How to spot satellites and space junk in Hawai’i’s nighttime sky.
|Here, a weather satellite is about to be launched, using a rocket to carry it. The spent rocket stages will become “space junk.” photo: courtesy of NASA|
For astronomy buffs, June is a good month for “bird” watching. We’re not talking about mynahs, though—these birds are worth millions of dollars. On display in the clear summer skies this month, for example, are luminary visitors The International Space Station and the Hubble Space Station.
These are just two of the brighter objects travelling over Hawai‘i—The U.S. Strategic Command, working as a kind of outer-space traffic control, keeps track of roughly 8,500 manmade objects that are in orbit to ensure space missions won’t collide with anything. You, too, can keep an eye on the International Space Station and the Hubble. To track them, log onto the Heavens-Above Web site (www.heavens-above.com), and get a daily list of visible satellites.
Many space objects are operational satellites providing services such as telecommunications, espionage and weather observation.

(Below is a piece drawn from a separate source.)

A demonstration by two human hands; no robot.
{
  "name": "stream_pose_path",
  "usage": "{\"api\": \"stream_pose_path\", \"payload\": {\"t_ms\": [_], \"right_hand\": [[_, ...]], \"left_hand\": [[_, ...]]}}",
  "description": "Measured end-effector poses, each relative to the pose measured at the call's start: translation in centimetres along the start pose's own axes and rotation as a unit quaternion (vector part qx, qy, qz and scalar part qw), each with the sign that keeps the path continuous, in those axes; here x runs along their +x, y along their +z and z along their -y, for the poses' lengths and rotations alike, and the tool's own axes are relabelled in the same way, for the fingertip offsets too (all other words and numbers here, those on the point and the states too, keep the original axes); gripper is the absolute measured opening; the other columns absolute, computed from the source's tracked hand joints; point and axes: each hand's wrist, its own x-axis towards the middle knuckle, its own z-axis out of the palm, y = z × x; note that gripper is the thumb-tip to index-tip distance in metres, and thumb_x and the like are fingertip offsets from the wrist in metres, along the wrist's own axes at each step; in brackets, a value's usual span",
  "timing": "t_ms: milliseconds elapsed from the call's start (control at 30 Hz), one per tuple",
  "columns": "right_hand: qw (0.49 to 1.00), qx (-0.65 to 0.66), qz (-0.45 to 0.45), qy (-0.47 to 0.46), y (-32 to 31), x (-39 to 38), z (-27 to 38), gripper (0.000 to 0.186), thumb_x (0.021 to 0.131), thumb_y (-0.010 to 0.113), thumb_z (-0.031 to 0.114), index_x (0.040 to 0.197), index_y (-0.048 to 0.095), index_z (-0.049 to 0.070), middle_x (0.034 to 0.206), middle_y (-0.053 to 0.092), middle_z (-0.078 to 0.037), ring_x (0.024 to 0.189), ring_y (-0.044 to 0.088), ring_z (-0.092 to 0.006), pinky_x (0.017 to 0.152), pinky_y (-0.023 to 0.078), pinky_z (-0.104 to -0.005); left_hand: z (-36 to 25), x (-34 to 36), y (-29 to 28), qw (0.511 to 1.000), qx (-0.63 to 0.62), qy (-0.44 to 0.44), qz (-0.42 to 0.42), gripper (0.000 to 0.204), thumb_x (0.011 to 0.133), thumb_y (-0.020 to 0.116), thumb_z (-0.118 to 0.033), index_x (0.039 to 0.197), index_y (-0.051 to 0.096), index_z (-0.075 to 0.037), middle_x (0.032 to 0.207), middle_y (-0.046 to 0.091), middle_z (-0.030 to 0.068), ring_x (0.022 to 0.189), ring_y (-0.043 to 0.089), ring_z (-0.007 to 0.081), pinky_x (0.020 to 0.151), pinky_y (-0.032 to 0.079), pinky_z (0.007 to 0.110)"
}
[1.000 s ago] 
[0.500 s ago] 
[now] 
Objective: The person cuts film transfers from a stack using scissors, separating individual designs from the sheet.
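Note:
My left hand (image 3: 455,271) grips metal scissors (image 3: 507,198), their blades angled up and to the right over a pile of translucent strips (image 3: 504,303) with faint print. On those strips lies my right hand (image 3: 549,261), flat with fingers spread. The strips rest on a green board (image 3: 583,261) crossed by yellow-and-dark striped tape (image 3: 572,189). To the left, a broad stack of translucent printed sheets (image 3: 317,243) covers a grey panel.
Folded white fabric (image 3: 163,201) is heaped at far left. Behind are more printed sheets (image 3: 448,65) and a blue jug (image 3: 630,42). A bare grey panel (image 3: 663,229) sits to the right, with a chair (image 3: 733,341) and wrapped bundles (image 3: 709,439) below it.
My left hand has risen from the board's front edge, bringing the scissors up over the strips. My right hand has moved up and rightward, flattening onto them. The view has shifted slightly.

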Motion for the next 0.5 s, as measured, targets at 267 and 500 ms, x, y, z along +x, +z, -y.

The rest is space junk: dead satellites, used rocket bodies, even a wrench that was dropped by an astronaut during a space walk. The Russian Okean O, a spent rocket booster, is a frequent visitor over our Islands and appears as a quickly flashing ball of light. Working satellites such as Japan’s TRMM are relatively stable, shining constantly as they glide overhead.

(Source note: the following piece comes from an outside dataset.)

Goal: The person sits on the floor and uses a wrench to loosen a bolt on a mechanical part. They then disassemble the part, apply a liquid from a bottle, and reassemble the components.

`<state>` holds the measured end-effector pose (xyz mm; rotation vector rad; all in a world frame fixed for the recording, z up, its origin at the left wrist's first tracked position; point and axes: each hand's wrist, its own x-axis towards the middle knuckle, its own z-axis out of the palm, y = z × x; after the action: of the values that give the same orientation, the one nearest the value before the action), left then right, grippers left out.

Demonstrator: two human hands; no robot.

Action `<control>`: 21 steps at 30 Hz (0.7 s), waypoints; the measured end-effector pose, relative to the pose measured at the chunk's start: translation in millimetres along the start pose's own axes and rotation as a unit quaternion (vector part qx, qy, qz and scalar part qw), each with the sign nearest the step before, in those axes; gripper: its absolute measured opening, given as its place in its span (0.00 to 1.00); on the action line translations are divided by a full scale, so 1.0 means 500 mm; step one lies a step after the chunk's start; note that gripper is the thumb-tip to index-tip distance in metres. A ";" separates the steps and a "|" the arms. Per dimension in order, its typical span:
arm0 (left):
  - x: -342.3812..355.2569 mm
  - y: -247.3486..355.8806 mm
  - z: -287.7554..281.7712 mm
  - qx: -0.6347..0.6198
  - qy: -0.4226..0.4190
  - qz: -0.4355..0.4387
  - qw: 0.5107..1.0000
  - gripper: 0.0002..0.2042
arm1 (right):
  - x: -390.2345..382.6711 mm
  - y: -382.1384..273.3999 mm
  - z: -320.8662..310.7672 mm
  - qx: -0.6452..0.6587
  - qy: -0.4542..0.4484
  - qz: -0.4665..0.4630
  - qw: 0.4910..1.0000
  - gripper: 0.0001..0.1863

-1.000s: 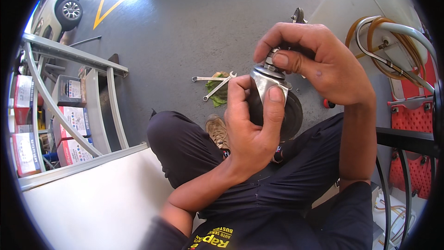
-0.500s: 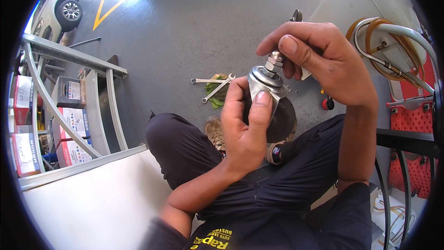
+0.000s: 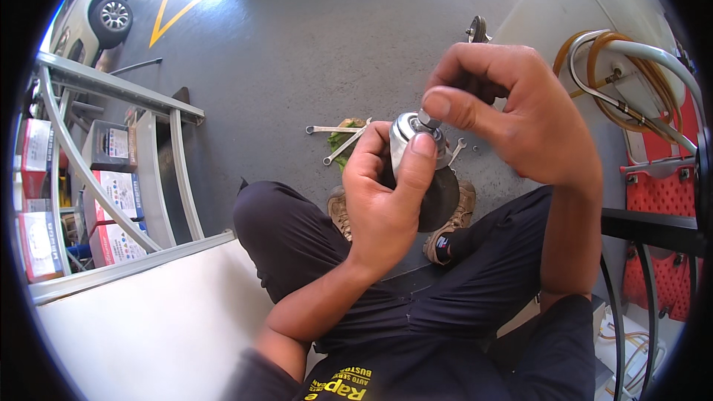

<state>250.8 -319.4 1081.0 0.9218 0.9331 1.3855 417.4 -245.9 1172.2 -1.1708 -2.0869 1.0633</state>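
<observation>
A caster wheel (image 3: 440, 204) with a shiny metal bracket and a black wheel is held up between my knees, stem end upward. My left hand (image 3: 385, 215) is closed around its bracket, thumb pressed near the round swivel plate. At the top of the plate is a hex nut (image 3: 425, 120) on the stem. My right hand (image 3: 520, 115) is curled with thumb and forefinger at this nut, pinching its right side. The right hand's other fingers are partly hidden behind its thumb.
Beyond the caster, combination wrenches (image 3: 334, 129) lie on a green cloth (image 3: 346, 138) on the grey floor. Another wrench (image 3: 458, 150) lies right of the caster. A metal-framed rack (image 3: 111, 82) with boxes stands left; a coiled hose (image 3: 665, 82) hangs right. Another small wheel (image 3: 477, 29) is farther off.
The caster has tilted and shifted slightly left, so its stem shows shorter. My right hand has moved a little left and down, its thumb now against the nut near the swivel plate.
</observation>
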 end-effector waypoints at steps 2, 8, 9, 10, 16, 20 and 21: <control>-0.002 0.006 -0.002 0.045 0.017 0.017 0.999 0.13 | 0.002 -0.007 0.008 -0.050 0.005 -0.008 0.999 0.15; -0.009 0.015 -0.015 0.109 -0.006 0.029 0.994 0.13 | 0.002 0.003 0.022 -0.101 0.039 -0.127 0.986 0.13; -0.010 0.014 -0.016 0.111 -0.007 0.031 0.993 0.13 | 0.004 0.003 0.023 -0.101 0.037 -0.135 0.985 0.13; -0.009 0.011 -0.018 0.112 -0.008 0.032 0.993 0.14 | 0.005 0.002 0.023 -0.100 0.035 -0.143 0.984 0.13; 0.004 0.020 -0.029 -0.005 -0.058 -0.067 0.996 0.20 | 0.006 -0.003 0.017 -0.002 0.008 -0.024 1.000 0.15; 0.012 0.015 -0.037 -0.054 -0.067 -0.102 0.991 0.21 | 0.007 0.020 0.023 0.002 0.005 -0.055 0.998 0.17; 0.014 0.013 -0.037 -0.060 -0.066 -0.102 0.991 0.21 | 0.008 0.025 0.026 0.003 0.002 -0.062 0.998 0.17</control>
<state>230.9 -313.0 1080.4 0.7939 0.8113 1.1790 411.5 -243.6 1154.9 -1.0244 -2.1216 1.0083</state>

Before heading out to satellite spot, get familiar with compass directions. Make sure your eyes are night-adjusted by going outside about 15 minutes before your scheduled pass. Saturn and Mars shine brightly in the western sky this month and can help you get your bearings. Binoculars aren’t required—it’s easier without them, but clear skies are important. Look for a star that seems to drift steadily across the sky. It’s a Space Age take on bird watching.